Typische Ursachen von Fronting
Bei einem Fronting ist der erste Gedanke eines Analytikers: „Überladung“. Hierbei muss unterschieden werden zwischen der Überladung mit Probenmaterial und der Überladung mit Probenvolumen. Die Überladung der Säule mit zu viel Probenmaterial ist ein gängiges Problem bei Proben unbekannter Konzentration oder Verdünnungsfehlern – insbesondere bei neutralen und sauren Probensubstanzen. Dieses Problem lässt sich schnell beheben: Einfach die Probe verdünnen oder weniger Probe injizieren. Oft ist damit bereits das Problem gelöst und die Probe war schlichtweg zu stark konzentriert. Falls nicht, sollte ein Blick auf den pH-Wert des Laufmittels geworfen werden.

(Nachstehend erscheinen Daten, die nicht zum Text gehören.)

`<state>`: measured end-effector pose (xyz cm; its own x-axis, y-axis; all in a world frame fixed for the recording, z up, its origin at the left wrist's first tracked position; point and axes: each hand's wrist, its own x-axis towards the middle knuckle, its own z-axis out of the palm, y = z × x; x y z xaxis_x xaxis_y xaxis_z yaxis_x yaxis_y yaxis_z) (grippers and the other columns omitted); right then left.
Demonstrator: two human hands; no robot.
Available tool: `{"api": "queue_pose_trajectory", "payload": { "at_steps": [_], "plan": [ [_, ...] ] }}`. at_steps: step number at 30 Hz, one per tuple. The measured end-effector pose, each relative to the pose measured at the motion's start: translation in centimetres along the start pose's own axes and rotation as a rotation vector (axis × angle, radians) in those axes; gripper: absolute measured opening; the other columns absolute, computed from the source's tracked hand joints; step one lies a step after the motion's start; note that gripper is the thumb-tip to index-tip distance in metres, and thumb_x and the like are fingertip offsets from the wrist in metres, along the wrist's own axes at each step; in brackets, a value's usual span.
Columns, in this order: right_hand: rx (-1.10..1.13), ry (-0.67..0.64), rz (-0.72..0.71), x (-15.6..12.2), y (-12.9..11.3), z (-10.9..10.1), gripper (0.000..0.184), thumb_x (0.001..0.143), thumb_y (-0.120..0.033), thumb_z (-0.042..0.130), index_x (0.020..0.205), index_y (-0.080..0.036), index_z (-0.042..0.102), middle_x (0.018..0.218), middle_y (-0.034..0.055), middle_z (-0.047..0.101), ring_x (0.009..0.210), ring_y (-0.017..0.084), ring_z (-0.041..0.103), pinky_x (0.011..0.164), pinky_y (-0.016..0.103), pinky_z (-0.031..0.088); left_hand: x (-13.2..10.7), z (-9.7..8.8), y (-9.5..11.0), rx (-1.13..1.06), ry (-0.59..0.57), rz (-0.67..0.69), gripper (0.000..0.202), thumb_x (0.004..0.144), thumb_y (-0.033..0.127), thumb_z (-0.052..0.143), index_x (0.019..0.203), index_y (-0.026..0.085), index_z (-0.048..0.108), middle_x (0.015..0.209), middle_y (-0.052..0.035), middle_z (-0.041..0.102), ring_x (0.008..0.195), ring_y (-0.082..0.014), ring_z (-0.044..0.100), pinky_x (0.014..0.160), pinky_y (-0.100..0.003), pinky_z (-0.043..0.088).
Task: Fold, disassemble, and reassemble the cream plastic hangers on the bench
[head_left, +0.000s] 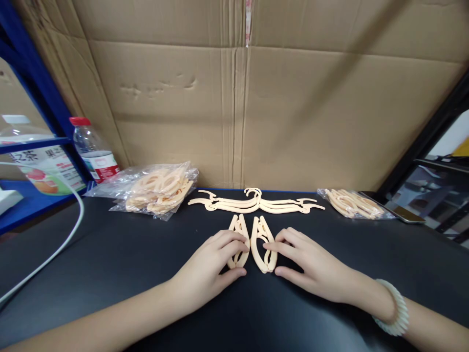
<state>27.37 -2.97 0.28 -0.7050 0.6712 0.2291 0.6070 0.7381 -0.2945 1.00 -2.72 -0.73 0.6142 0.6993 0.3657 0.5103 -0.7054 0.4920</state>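
Observation:
Two peach-coloured folding clothes hangers lie folded side by side on the black table. My left hand (220, 256) has its fingers over the left folded hanger (245, 239), with the thumb at its near end; the hand partly hides it. Against the right folded hanger (258, 249), my right hand (308, 259) lays its fingertips on the outer arm, its thumb beside the near tip. Just beyond them, two unfolded hangers (234, 204) appear to lie together with their hooks pointing away from me.
A clear bag of folded hangers (161, 188) lies at the back left, another bag (353, 203) at the back right beside a phone (408, 213). Bottles (95, 151) stand at the left by a blue frame. A white cable (73, 230) crosses the left side. Cardboard (293, 98) walls the back.

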Motion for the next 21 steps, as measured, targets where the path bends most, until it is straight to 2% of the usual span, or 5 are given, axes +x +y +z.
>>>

Zeigen die Peaks eines Chromatogramms eine eher flache und asymmetrisch nach vorn verlagerte Form, so dass es fast aussieht wie ein Doppelpeak (Splitpeak), ist oft ein zu starkes Probenlösungsmittel die Ursache. Die Injektion der Probe in zu starkem Lösungsmittel führt dazu, dass die Bestandteile der Probe mit dem Lösungsmittel mitgeschwemmt werden, anstatt sich vernünftig an die Säule binden zu können. Wenn möglich sollten daher die HPLC-Proben immer in derselben mobilen Phase gelöst werden, die den Anfangsbedingungen des HPLC-Laufs entspricht. Bei schwer löslichen Proben muss das zu injizierende Probenvolumen soweit reduziert werden, dass der Einfluss des starken Probenlösungsmittels auf die Säule nicht mehr zu merken ist. Grundsätzlich sollte jedoch ein größeres schwach konzentriertes Probenvolumen gelöst in der mobilen Phase einem kleinen hochkonzentrierten Probenvolumen in starkem Lösungsmittel vorgezogen werden. Ein weiterer Grund für ein Fronting ist eine zu geringe Säulentemperatur. Dieses Problem ist durch den Einsatz eines Säulenofens leicht zu lösen.
Da Fehlersuche bei der HPLC sehr zeitaufwendig ist, hoffen wir, mit diesem Blogbeitrag Hilfestellung geben zu können und Lösungsideen aufgezeigt zu haben.